Given information |

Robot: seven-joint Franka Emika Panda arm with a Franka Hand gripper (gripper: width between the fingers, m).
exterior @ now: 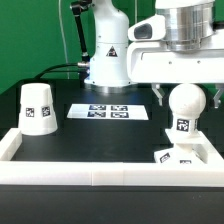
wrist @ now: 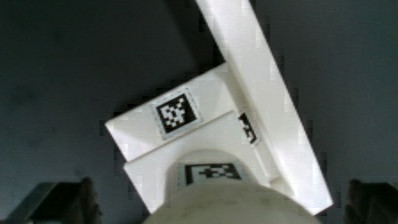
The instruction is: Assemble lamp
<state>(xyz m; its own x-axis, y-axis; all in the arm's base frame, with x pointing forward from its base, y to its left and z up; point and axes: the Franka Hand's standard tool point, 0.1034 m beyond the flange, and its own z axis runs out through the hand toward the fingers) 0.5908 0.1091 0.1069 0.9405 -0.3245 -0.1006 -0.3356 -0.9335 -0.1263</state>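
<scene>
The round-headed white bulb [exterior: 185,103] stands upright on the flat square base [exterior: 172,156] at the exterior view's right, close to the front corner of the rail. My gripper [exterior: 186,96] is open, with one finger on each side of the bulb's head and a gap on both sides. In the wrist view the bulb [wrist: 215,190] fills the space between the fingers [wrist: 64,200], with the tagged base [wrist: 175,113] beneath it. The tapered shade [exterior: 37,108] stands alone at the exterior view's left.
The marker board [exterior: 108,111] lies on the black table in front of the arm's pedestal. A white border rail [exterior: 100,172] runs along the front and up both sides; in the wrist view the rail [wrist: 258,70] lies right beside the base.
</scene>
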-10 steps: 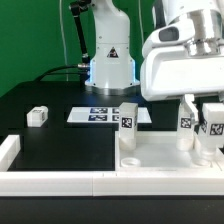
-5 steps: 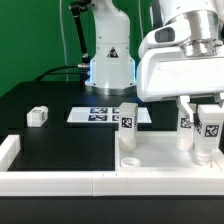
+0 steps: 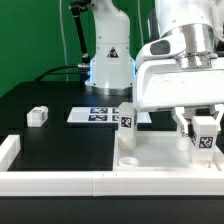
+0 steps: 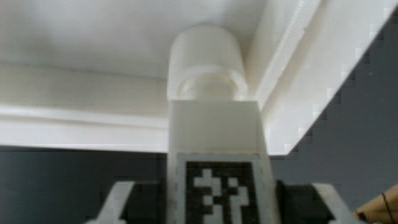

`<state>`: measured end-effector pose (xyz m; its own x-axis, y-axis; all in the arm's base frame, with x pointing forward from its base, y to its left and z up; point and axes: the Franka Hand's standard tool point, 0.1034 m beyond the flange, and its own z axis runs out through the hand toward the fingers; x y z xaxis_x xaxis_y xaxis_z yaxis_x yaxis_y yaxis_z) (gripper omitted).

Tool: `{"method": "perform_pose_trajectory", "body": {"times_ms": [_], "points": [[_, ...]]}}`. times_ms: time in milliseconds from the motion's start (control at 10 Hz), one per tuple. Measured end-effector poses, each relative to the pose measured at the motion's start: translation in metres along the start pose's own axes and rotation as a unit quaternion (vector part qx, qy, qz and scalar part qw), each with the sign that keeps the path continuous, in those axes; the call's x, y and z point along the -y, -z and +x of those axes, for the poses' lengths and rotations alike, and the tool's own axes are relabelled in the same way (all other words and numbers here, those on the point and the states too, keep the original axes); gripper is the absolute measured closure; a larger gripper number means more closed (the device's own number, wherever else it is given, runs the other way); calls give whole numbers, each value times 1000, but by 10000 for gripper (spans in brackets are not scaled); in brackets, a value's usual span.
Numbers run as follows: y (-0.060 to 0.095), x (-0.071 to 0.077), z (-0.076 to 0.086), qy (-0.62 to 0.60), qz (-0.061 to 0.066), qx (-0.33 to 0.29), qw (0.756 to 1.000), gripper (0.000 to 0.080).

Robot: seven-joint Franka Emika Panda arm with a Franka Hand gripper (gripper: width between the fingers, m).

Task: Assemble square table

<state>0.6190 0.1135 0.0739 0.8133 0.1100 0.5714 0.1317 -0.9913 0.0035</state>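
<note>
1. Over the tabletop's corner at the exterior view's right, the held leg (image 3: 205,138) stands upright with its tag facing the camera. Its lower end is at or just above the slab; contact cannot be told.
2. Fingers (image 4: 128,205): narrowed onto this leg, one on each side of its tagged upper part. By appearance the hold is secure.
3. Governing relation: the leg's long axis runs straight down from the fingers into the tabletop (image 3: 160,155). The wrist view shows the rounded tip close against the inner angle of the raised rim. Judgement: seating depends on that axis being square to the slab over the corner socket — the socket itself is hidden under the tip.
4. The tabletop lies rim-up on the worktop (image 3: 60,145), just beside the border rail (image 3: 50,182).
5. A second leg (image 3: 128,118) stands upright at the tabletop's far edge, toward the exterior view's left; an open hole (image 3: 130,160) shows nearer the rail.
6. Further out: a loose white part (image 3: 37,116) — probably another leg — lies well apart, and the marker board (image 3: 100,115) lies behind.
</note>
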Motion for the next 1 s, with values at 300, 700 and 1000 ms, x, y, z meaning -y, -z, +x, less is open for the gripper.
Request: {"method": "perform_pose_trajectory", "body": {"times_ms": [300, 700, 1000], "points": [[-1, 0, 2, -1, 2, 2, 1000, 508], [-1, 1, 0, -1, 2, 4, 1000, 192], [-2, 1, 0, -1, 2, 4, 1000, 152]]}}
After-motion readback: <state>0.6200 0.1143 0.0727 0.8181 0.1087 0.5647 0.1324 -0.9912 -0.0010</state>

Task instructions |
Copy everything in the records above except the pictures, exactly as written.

Task answer |
Robot: seven-joint Franka Emika Panda arm with a Franka Hand gripper (gripper: width between the fingers, m).
exterior @ now: 
wrist @ now: 
The instruction is: Assemble lamp
<state>(xyz m; its own x-axis, y-axis; all in the arm's base frame, with x pointing forward from its base, y to its left and z up; point and axes: the Franka Hand's standard tool point, 0.1034 m beyond the flange, and its own z axis runs out through the hand toward the fingers) 0.5908 0.1091 0.1069 0.9405 -0.3245 -0.1006 -0.3356 -0.9335 -0.1263</state>
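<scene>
The round-headed white bulb [exterior: 185,103] stands upright on the flat square base [exterior: 172,156] at the exterior view's right, close to the front corner of the rail. My gripper [exterior: 186,96] is open, with one finger on each side of the bulb's head and a gap on both sides. In the wrist view the bulb [wrist: 215,190] fills the space between the fingers [wrist: 64,200], with the tagged base [wrist: 175,113] beneath it. The tapered shade [exterior: 37,108] stands alone at the exterior view's left.
The marker board [exterior: 108,111] lies on the black table in front of the arm's pedestal. A white border rail [exterior: 100,172] runs along the front and up both sides; in the wrist view the rail [wrist: 258,70] lies right beside the base.
</scene>
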-10 steps: 
-5 steps: 
+0 steps: 
+0 steps: 

`<state>`: measured end-effector pose (xyz m; its own x-axis, y-axis; all in the arm's base frame, with x pointing forward from its base, y to its left and z up; point and axes: the Franka Hand's standard tool point, 0.1034 m beyond the flange, and its own z axis runs out through the hand toward the fingers; x y z xaxis_x xaxis_y xaxis_z yaxis_x yaxis_y yaxis_z) (gripper omitted).

Tool: `{"method": "perform_pose_trajectory", "body": {"times_ms": [_], "points": [[_, ...]]}}`. times_ms: time in milliseconds from the motion's start (control at 10 Hz), one per tuple. Measured end-effector poses, each relative to the pose measured at the motion's start: translation in metres along the start pose's own axes and rotation as a unit quaternion (vector part qx, qy, qz and scalar part qw), each with the sign that keeps the path continuous, in those axes; the call's x, y and z point along the -y, -z and +x of those axes, for the poses' lengths and rotations alike, and the tool's own axes are relabelled in the same way (all other words and numbers here, those on the point and the states too, keep the original axes); gripper is the absolute measured closure; a larger gripper number means more closed (the device's own number, wherever else it is given, runs the other way); calls give whole numbers, each value times 1000, but by 10000 for gripper (spans in brackets are not scaled); in brackets, a value's usual span.
Numbers run as follows: y (-0.060 to 0.095), x (-0.071 to 0.077), z (-0.076 to 0.086), qy (-0.62 to 0.60), qz (-0.061 to 0.066), qx (-0.33 to 0.29), qw (0.756 to 1.000), gripper (0.000 to 0.080).

Robot: seven-joint Franka Emika Panda arm with a Franka Hand gripper (gripper: width between the fingers, m).

Task: Assemble square table

<state>0.6190 0.1135 0.0739 0.8133 0.1100 0.5714 0.1317 -0.9913 0.0035</state>
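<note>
1. Over the tabletop's corner at the exterior view's right, the held leg (image 3: 205,138) stands upright with its tag facing the camera. Its lower end is at or just above the slab; contact cannot be told.
2. Fingers (image 4: 128,205): narrowed onto this leg, one on each side of its tagged upper part. By appearance the hold is secure.
3. Governing relation: the leg's long axis runs straight down from the fingers into the tabletop (image 3: 160,155). The wrist view shows the rounded tip close against the inner angle of the raised rim. Judgement: seating depends on that axis being square to the slab over the corner socket — the socket itself is hidden under the tip.
4. The tabletop lies rim-up on the worktop (image 3: 60,145), just beside the border rail (image 3: 50,182).
5. A second leg (image 3: 128,118) stands upright at the tabletop's far edge, toward the exterior view's left; an open hole (image 3: 130,160) shows nearer the rail.
6. Further out: a loose white part (image 3: 37,116) — probably another leg — lies well apart, and the marker board (image 3: 100,115) lies behind.
</note>
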Motion for the next 1 s, with values at 300, 700 and 1000 ms, x, y, z meaning -y, -z, +x, less is open for the gripper.
Request: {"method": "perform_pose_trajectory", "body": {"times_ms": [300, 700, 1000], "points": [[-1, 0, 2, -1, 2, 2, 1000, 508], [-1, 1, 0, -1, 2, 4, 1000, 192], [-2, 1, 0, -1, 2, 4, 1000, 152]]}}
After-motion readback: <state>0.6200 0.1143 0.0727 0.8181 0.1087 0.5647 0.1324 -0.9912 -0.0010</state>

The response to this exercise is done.